Book Review by Christine Bode
Title: The Hospitality
Author: Luna Asli Kolchu
Publisher: Self-Published
Released: January 20, 2026
Pages: 144
ASIN: B0GDS1NKNJ
Stars: 4.0
“Some families pass down heirlooms. Some pass down land. The Ashfords pass down guests.“
Discovering a Gothic Debut on Substack
One of the best gifts of Substack is the way it reveals extraordinary writers before the wider world catches on. This book review of The Hospitality by Luna Asli Kolchu reflects that kind of discovery. Kolchu was one of the first voices I encountered there who truly captivated my attention. Her gothic fiction novella, The Hospitality, marks a striking debut—one that lingers well after the final page.

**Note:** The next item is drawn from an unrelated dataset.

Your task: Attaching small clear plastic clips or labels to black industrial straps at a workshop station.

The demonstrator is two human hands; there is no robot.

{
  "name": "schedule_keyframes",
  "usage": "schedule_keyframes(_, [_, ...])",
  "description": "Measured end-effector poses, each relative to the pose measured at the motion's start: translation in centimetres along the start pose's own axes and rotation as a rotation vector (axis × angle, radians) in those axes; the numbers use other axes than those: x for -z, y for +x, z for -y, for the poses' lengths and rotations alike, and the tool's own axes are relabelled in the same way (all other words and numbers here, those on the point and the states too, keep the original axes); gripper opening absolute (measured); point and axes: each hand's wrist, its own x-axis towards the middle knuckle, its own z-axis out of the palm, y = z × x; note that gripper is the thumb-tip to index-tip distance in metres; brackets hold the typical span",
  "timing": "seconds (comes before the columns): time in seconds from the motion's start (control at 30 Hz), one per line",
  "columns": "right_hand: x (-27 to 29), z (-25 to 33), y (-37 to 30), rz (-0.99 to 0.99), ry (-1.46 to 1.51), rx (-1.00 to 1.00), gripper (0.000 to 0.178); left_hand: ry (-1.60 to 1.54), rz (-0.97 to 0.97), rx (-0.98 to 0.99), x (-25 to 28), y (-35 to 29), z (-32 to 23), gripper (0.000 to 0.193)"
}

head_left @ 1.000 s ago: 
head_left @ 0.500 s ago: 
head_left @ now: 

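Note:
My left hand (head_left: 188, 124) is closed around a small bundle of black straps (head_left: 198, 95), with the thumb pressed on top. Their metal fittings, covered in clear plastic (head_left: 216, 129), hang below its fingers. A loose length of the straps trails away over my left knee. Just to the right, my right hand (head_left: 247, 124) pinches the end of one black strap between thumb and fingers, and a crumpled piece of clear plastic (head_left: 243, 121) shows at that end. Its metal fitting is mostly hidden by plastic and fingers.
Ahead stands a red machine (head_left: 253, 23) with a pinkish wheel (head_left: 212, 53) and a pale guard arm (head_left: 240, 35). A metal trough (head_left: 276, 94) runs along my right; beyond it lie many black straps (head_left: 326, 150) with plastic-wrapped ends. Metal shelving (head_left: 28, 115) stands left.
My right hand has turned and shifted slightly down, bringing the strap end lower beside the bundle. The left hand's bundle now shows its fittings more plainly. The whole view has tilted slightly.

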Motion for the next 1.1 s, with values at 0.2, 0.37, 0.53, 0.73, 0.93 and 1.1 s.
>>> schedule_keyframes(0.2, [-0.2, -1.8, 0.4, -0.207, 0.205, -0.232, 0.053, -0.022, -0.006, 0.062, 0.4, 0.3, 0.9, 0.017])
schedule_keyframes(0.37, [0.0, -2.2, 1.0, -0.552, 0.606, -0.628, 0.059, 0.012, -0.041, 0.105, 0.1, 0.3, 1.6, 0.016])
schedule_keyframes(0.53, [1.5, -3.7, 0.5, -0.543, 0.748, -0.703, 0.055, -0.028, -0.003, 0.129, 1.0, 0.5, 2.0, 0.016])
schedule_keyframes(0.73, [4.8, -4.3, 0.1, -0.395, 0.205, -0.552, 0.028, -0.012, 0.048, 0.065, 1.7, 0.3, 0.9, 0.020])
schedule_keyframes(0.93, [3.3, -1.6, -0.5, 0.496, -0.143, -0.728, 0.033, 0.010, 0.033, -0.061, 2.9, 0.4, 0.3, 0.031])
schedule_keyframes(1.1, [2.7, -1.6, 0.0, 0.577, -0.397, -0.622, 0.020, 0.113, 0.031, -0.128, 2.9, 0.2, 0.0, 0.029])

A Ritual That Refuses to End
At its heart, The Hospitality revolves around a ritual as precise as it is unsettling. Every Saturday night at exactly 7:03 p.m., mysterious guests arrive at the home of Eleanor and Robert. They have been doing so for three hundred years. For the past twenty-six years, Eleanor has carried the burden of hosting them.
Marcus Returns Home
Their son Marcus returns home from London after three years away to find the house unchanged, preserved in a kind of domestic stasis. Yet his mother feels altered in ways he cannot quite articulate. He remembers the Saturday dinners, the table set for six, and the persistent absence of one expected guest. What he cannot remember are the guests themselves.
Drawn home by something he cannot name, Marcus begins to notice the subtle wrongness threaded through the household. Edmund and Clara Harrison, the regular dinner guests, feel both familiar and unknowable. As Marcus probes deeper, he is compelled toward truths that have been carefully buried—truths that resist being uncovered.
Themes of Memory, Consequence, and Repetition
Kolchu explores themes of memory and its slipperiness, the inescapable cost of past actions, and the cyclical nature of history. The novella suggests that the past does not merely haunt—it repeats, insists, and collects its due. Ghosts here are not always literal, but they are persistent.
Tone, Tension, and Gothic Craft
The cover art is beautiful, perfectly echoing the formal elegance and underlying menace of the weekly dinners. Kolchu’s command of tone is awe-inspiring. Her use of foreshadowing builds tension with a patient, deliberate hand, allowing unease to bloom rather than erupt.
The emotional unravelling of the characters is rendered with care, making the novella difficult to put down. While the narrative grows slightly repetitive in places, Kolchu’s instincts for gothic storytelling are sharp. The singing of the entities recalls the haunting pull of siren folklore and brings to mind elements of The Nevers TV series.
Supernatural Ambiguity and a Lingering Question
The supernatural aspects remain abstract—perhaps intentionally so—though this ambiguity invites contemplation rather than closure. Just like Marcus, I found it a challenge to imagine the true faces of Edmund and Clara Harrison. Still, it left me lingering on an unanswered question concerning the grandmother who once lived in the house.
Final Thoughts: A Quietly Haunting Read
Ultimately, The Hospitality by Luna Asli Kolchu is a swift and deeply atmospheric read. Available in paperback and digital formats on Amazon, it will especially appeal to readers who enjoy speculative fiction that values mood, implication, and moral consequence. If you appreciate gothic stories that whisper rather than shout, this novella deserves a place on your list. Following Luna Asli Kolchu on Substack is well worth your time—you will want to read what she writes next.